To say it's been an up-and-down start to the career of young cornerback Anthony Brown would be an understatement.

As a sixth round pick in 2016, everything Brown contributed during his rookie season was a plus. Due to injury he was asked to step into a greater role as the season went on, and he performed well enough to make the front office comfortable allowing multiple veterans to walk for nothing in free agency the following Spring. Brown looked like a legitimate starting cornerback in the league, and when Dallas brought in Chidobe Awuzie and Jourdan Lewis during the next draft, the young secondary seemed set.

Then 2017 happened. And Anthony Brown struggled. Really struggled.

These struggles, coupled with the emergence of both Lewis and Awuzie during their own rookie seasons, made Brown's status heading into 2018 rather uncertain. Some wondered if they would trade him for a day three pick, others thought Brown could even end up being cut. Jourdan Lewis and Anthony Brown were slated to compete for the nickel cornerback job in training camp, and as it turned out, all Brown needed was that one extra chance to compete.

Brown won the job outright during the preseason, and began 2018 as the starting nickel. A fan favorite, most thought Lewis would reclaim his rightful spot on the depth chart sooner or later, but Anthony Brown's play (and Kris Richard's preferences) kept Lewis on the bench for much of the season.

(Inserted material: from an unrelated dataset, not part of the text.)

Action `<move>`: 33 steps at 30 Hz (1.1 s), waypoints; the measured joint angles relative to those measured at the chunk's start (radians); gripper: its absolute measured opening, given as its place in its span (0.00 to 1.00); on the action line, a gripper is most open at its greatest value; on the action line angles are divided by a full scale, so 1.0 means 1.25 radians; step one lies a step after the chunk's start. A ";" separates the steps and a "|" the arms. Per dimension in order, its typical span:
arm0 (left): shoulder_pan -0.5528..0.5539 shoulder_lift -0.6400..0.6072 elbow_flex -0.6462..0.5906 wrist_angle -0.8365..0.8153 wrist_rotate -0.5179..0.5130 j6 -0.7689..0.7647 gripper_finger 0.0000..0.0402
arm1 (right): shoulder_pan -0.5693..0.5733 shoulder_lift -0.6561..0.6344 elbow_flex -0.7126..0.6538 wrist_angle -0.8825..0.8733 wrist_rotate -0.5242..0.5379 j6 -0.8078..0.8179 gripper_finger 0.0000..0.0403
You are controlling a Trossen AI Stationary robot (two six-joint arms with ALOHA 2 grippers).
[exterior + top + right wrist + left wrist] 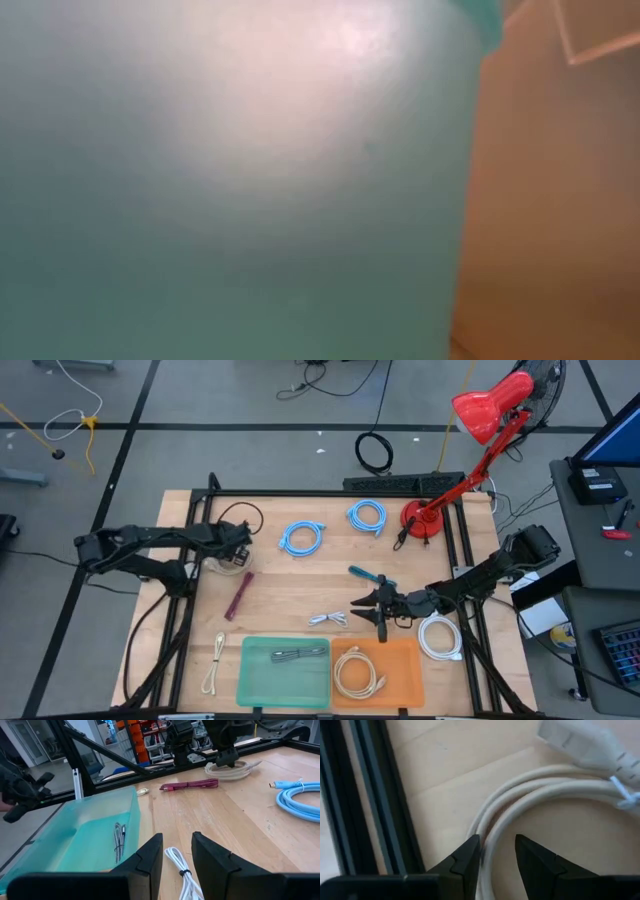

Simply put, Anthony Brown balled in 2018, and was the Cowboys' second best corner for most of the year. By the end of the season Chidobe Awuzie had regained form, but Brown and Byron Jones were the most consistently reliable corners on the roster all of 2018.

Brown tallied 44 tackles, 2 sacks, and an interception in 2018, and finished third on the team in pass breakups with 8. As the slot corner Brown had an excellent season, especially for a former sixth round pick.

Now he enters a contract year, and with the Cowboys having so many guys to pay over the next two offseasons, he could find himself as an unrestricted free agent in 2020. And if he can keep up his play from last year moving forward, he could be in for a nice payday that Spring.